Quinta 28 de Março de 2024

Movimento Operário

METROVIÁRIOS

A verdadeira “Zorra” é criada pelo governo, a mídia e o machismo

20 Oct 2011   |   comentários

Frente aos assédios sexuais no Metrô-SP, a campanha do Sindicato dos Metroviários contra o programa “Zorra Total” da TV Globo e as declarações da Secretaria Nacional de Mulheres.

A discussão sobre o assédio sexual no metrô de São Paulo se transformou num debate nacional. Toda a imprensa divulga e discute o quadro “Metrô Zorra Total” do programa “Zorra Total” da TV Globo , após denúncia do Sindicato dos Metroviários – SP ao caráter machista de referido quadro e a exigência de que o quadro seja tirado do ar. Até mesmo a Secretaria Nacional de Enfrentamento à violência contra as Mulheres, do governo Dilma, se posicionou sobre o assunto. Frente à importância da luta contra a violência e assédio às mulheres e ao debate que se abriu, queremos com esse artigo discutir mais profundamente quais as medidas que as trabalhadoras e trabalhadores devem tomar nessa situação, debatendo também com a posição expressa pelo PSTU e o PSOL a frente do Sindicato do Metroviários – SP.
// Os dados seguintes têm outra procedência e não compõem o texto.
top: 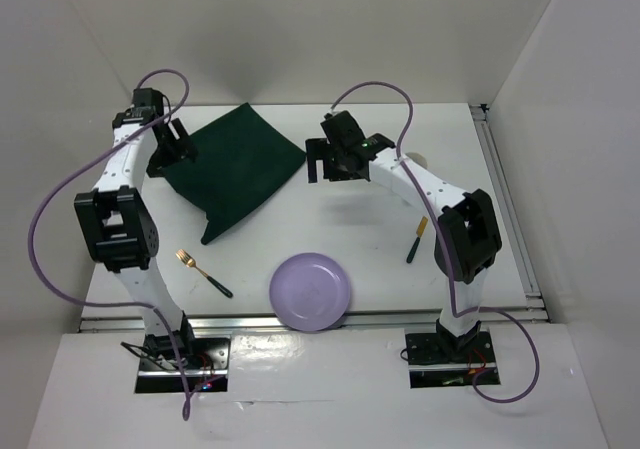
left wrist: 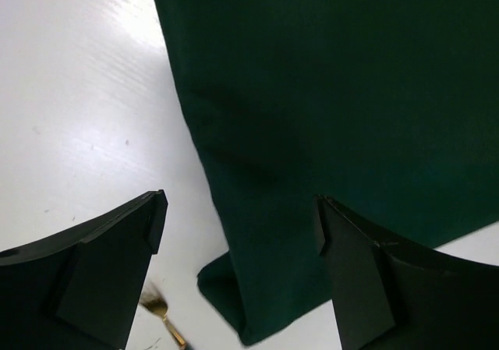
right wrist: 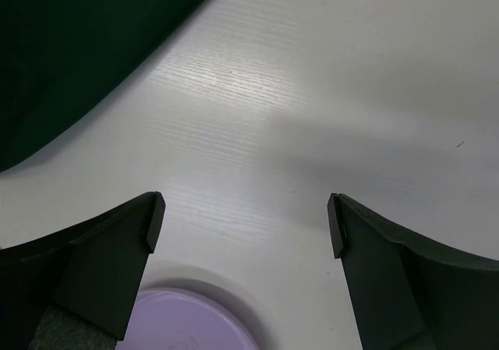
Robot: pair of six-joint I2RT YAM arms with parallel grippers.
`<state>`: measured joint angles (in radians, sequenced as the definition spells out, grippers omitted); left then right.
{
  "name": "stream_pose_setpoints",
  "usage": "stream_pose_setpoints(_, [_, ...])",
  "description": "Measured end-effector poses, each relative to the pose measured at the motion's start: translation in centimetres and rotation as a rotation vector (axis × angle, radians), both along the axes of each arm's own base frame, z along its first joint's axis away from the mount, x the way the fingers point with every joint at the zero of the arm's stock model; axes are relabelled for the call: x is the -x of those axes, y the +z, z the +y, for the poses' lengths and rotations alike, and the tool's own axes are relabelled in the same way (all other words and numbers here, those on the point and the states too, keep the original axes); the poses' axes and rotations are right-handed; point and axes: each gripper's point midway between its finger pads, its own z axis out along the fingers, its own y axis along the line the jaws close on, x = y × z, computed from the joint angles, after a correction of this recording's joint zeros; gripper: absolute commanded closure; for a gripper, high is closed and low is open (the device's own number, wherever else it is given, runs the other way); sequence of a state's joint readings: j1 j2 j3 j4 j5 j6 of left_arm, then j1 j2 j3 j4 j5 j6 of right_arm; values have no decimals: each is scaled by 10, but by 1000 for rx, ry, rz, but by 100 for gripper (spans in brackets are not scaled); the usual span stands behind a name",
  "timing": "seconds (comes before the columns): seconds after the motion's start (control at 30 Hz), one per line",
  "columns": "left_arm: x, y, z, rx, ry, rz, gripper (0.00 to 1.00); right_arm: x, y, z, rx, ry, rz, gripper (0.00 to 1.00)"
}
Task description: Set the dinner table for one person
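Note:
The white dinner table carries a dark green cloth at the back left, its near corner folded under. A lilac plate lies at the front middle and also shows in the right wrist view. A gold fork with a dark handle lies front left; its tines show in the left wrist view. A knife with a gold blade lies by the right arm. My left gripper is open above the cloth's left edge. My right gripper is open above bare table right of the cloth.
A metal rail runs along the table's right edge and another along the front. White walls enclose the back and sides. A small round pale object peeks out behind the right arm.

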<state>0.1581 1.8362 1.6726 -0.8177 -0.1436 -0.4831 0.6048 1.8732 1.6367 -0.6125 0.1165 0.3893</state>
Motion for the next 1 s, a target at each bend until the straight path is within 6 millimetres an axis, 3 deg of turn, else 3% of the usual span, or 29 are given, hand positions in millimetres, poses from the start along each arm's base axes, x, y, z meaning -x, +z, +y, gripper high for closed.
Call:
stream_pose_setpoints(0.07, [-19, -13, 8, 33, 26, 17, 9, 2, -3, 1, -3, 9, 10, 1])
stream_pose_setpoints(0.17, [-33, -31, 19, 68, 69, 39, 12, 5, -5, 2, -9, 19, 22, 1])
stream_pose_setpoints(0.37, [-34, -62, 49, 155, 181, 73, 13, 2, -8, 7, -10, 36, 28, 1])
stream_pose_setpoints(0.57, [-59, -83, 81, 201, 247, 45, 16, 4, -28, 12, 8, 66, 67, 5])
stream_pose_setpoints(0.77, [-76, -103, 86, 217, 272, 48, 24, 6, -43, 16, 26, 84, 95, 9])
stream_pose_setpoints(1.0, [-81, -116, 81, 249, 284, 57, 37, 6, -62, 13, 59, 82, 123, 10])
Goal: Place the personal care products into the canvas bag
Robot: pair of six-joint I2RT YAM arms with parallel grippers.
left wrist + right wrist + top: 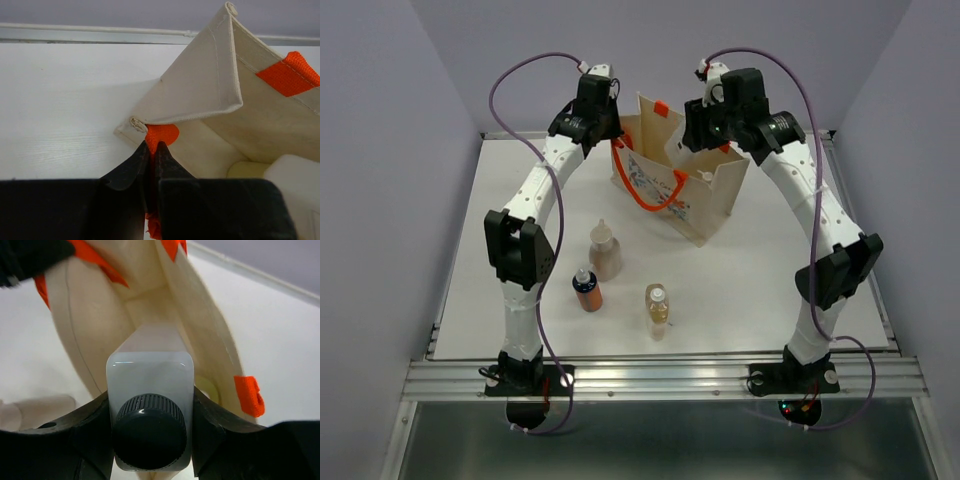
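The left claw (151, 150) is pressed together on a piece of orange webbing (162, 134) at a top corner of the canvas bag (210, 85), its two dark fingers meeting with only the fabric between them. Just beyond that pinch, the bag's beige walls fold outward in a sharp angle and an orange tab (290, 74) shows on the farther wall. The right claw (150, 407) clamps the white bottle (150, 370) by its shoulders, one finger on each side, with the dark ribbed cap (149, 431) facing the wrist camera. The bottle's body points into the bag's open mouth. Past it, low inside the bag, a rounded pale yellow-green bottle (207, 388) peeks out against the wall. From above, both arms reach to the bag, which stands upright at the back of the white desk (750, 290), its orange handle (655, 195) drooping over the printed front side. Three more bottles stand on the desk nearer the arm bases, well apart from the bag: the peach-pink bottle (605, 252) closest to it, the orange-brown bottle (587, 290) with a blue band just in front and to the left, and the clear amber bottle (658, 310) to the right of those.
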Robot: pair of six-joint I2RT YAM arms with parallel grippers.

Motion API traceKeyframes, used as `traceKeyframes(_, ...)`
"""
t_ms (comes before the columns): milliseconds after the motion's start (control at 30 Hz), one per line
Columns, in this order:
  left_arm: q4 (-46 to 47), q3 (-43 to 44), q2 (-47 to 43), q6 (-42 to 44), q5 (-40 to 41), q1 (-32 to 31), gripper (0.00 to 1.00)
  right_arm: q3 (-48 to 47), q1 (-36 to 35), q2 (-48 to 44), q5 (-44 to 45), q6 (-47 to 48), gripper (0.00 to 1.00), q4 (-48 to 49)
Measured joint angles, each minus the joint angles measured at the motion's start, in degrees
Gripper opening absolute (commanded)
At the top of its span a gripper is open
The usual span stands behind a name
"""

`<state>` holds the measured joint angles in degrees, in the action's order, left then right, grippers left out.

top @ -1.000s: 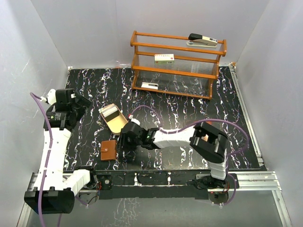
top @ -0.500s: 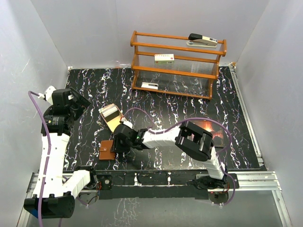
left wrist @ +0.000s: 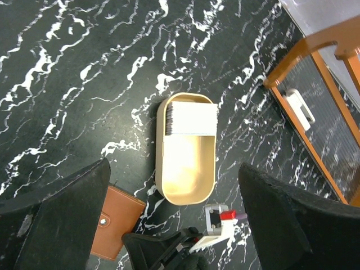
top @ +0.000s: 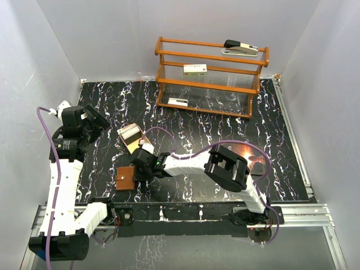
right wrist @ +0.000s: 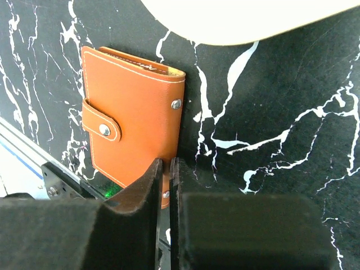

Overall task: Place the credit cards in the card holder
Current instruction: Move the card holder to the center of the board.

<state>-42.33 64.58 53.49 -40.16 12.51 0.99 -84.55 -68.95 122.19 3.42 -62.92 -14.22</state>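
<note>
R gripper (right wrist: pixel 167 162) low at rt edge of card holder (right wrist: pixel 135 112), fingers squeezed to a thin slit; can't tell if leather's nipped btwn them; holder strapped closed, flat on black marbled tabletop (top: pixel 225 124) nr front edge, just beside tan tray (left wrist: pixel 160 169); credit cards (left wrist: pixel 193 117) stacked at tray's far end; L gripper (left wrist: pixel 173 169) spread wide, empty, above tray.
</note>
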Motion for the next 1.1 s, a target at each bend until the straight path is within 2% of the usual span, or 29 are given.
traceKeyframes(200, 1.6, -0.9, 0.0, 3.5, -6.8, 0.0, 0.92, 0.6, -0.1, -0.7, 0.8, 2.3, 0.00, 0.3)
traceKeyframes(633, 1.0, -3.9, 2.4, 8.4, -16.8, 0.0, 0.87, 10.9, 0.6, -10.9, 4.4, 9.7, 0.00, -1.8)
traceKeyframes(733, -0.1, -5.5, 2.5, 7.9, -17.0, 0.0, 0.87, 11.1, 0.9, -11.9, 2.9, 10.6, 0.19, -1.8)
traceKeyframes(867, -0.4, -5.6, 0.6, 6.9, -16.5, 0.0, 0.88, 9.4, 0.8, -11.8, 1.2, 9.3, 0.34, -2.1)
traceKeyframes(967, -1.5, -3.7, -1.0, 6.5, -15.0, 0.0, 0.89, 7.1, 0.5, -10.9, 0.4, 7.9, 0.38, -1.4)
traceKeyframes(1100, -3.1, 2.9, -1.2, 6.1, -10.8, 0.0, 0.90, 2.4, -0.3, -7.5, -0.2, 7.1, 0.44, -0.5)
A superlotação do metrô e a conivência do governo de São Paulo são as principais causas do assédio

O Metrô de São Paulo é hoje um dos mais caros e lotados do mundo, com quase 4 milhões de usuários por dia e uma rede de linhas totalmente insuficiente para dar conta dos trabalhadores e trabalhadoras que precisam chegar aos seus locais de trabalho e estudo. O governo do PSDB no Estado propagandeia o Metrô como um meio de transporte seguro e rápido, mas esconde as atrocidades a que a população é submetida e as condições sub-humanas do transporte público na principal capital do país. Com a vinda ao Brasil das Olimpíadas e da Copa do Mundo, o governo protagonizou uma expansão das linhas, privatizando a Linha 4-Amarela, sem qualidade, sem segurança operacional e sem a devida expansão do número de funcionários para prestar um bom atendimento à população. Já não é mais novidade os problemas e falhas do Metrô nos horários de pico, inclusive na recém inaugurada Linha 4, que fazem a população chegar atrasada no trabalho, pagando um preço absurdo por isso e muitas vezes tendo seus dias de trabalho descontados no salário.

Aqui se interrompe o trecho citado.